WHAT THIS TASK INVOLVES: Reproduce only the lines of the material below that start at the line containing "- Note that" and stop at the line containing "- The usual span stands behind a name". Keep both end lines.

--- START ---

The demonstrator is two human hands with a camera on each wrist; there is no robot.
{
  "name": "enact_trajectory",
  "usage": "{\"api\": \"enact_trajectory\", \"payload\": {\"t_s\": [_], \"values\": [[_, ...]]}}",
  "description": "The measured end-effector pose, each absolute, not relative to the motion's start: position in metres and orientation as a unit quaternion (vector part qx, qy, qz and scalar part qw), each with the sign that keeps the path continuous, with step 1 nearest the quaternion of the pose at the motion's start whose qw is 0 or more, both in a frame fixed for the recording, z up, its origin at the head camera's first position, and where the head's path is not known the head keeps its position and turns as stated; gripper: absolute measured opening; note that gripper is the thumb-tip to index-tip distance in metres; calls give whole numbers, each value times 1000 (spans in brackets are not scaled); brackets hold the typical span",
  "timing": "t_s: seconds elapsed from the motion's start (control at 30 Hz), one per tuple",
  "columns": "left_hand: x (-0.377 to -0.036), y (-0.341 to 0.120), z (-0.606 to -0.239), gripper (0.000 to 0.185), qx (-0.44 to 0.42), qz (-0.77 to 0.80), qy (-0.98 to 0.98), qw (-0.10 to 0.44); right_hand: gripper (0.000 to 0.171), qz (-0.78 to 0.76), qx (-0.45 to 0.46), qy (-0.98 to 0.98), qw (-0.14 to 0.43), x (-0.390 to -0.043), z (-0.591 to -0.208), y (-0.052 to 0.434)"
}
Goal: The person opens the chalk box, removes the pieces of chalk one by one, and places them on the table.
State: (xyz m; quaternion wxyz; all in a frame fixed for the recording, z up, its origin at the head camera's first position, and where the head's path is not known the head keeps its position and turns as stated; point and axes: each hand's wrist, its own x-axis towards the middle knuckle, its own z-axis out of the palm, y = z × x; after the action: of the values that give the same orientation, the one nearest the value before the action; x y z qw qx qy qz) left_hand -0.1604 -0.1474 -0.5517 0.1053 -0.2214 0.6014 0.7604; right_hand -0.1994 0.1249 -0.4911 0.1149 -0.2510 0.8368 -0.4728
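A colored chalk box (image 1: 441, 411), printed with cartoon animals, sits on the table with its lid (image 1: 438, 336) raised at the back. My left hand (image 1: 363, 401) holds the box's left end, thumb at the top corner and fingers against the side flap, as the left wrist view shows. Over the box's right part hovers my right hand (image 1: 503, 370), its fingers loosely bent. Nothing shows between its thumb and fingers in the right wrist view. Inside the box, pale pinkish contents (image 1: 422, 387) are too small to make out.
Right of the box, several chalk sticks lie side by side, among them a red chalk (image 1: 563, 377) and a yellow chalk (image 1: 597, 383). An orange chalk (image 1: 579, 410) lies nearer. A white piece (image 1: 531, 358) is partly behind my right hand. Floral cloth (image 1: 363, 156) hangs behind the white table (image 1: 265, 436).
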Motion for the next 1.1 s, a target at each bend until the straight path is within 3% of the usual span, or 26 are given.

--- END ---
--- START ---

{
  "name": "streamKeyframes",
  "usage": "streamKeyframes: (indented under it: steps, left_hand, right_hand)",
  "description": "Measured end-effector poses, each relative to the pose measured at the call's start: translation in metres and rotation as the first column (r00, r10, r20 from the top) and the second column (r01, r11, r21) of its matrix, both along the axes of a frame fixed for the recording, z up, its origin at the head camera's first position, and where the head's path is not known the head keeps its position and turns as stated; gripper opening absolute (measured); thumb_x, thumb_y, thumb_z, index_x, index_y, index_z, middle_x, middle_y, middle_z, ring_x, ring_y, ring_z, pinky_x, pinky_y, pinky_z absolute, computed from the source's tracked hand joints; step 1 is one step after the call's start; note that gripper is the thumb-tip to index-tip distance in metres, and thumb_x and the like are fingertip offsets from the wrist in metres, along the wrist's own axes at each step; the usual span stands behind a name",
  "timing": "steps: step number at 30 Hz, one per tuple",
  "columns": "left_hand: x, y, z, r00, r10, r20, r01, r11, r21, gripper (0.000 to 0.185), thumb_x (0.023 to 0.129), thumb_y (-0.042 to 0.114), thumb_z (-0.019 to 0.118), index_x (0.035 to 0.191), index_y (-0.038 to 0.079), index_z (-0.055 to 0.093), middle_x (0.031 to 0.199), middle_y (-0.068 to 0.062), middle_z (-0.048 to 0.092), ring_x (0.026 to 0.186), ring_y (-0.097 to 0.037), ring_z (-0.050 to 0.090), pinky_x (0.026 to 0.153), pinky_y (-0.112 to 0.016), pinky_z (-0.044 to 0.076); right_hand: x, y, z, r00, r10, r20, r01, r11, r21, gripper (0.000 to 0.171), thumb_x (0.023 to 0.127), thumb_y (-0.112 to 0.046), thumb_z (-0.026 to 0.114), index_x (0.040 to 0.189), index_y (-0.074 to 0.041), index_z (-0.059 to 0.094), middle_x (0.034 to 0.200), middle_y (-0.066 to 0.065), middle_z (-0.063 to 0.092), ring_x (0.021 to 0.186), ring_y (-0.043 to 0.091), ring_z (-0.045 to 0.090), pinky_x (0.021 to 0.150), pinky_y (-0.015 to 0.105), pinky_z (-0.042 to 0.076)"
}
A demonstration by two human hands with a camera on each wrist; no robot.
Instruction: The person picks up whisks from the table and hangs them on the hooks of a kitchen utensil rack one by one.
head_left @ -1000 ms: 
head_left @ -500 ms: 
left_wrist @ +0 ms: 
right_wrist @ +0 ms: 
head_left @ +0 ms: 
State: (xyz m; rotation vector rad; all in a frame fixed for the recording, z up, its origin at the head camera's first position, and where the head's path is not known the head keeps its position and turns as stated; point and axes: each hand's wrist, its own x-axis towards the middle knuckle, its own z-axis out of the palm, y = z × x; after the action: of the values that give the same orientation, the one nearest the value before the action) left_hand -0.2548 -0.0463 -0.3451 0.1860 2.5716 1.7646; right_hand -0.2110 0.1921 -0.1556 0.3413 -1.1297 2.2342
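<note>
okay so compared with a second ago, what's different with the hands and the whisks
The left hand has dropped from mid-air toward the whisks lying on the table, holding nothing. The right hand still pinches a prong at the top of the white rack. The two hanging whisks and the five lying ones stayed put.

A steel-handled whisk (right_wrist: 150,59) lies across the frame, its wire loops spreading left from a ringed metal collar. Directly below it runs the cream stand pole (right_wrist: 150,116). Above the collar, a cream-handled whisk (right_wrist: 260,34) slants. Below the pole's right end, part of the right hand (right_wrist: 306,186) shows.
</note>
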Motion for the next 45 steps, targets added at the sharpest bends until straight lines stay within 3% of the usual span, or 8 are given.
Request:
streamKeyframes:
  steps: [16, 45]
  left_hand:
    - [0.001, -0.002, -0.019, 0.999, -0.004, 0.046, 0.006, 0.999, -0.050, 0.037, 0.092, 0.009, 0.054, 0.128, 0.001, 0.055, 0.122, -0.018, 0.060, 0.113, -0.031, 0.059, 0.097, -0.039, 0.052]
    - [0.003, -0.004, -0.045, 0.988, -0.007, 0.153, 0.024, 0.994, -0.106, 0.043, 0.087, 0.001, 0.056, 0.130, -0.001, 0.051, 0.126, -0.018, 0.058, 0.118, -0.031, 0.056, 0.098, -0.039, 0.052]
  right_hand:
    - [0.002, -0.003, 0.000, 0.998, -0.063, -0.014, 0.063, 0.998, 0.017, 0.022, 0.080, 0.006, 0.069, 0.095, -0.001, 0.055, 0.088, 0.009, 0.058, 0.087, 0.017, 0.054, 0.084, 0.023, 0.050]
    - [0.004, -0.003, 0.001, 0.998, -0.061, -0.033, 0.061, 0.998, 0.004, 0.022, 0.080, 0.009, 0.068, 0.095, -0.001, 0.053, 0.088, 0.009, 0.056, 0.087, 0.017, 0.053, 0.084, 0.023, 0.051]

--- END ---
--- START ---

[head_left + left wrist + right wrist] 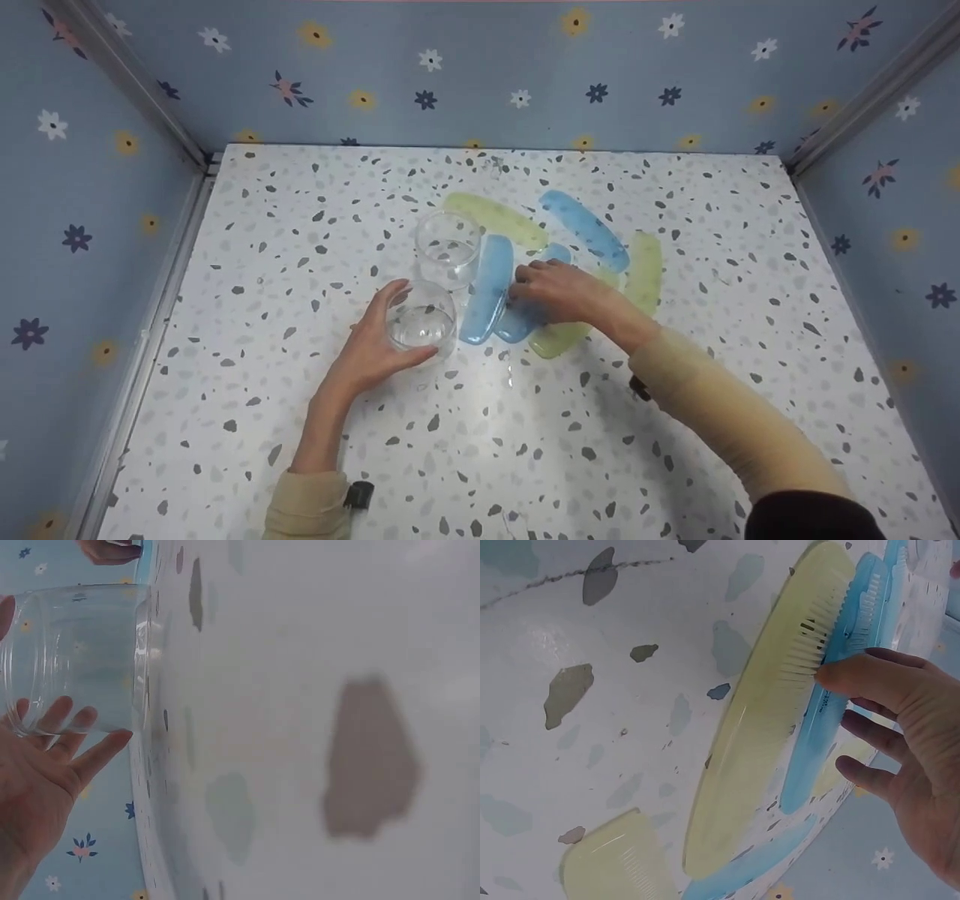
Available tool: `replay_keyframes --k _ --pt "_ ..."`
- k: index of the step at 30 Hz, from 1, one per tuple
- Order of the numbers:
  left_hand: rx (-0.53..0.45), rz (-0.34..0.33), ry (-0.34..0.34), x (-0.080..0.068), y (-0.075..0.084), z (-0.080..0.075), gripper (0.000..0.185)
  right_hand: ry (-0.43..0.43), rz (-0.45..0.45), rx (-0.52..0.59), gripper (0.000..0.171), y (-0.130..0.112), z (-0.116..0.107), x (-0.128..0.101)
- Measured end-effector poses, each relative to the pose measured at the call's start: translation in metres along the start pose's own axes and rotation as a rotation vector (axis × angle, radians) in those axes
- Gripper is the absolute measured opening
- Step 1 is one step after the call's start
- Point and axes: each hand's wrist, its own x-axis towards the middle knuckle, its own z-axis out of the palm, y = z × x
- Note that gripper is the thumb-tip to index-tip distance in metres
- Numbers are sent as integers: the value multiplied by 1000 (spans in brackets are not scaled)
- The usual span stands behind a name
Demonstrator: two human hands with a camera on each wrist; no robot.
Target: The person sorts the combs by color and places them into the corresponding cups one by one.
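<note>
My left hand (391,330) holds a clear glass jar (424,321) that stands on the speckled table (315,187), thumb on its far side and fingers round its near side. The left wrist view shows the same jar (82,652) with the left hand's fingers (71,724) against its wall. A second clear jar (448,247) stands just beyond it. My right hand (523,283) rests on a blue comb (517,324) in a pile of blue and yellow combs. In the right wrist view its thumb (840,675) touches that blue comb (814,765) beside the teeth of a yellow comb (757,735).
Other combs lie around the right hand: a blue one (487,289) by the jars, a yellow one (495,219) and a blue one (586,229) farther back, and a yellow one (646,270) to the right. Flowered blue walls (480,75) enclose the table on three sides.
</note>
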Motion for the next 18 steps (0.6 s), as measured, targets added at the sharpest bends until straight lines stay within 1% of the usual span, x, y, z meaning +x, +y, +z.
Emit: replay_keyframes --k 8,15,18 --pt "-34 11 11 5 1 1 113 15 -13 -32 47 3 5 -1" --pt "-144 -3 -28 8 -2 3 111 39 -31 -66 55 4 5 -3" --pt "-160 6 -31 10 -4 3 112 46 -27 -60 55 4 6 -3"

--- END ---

ANSWER TO THIS PROBLEM:
- Note that gripper is the thumb-tip to index-tip distance in metres
- Numbers are sent as integers: the value multiplied by 1000 (spans in brackets are not scaled)
- The usual span stands behind a name

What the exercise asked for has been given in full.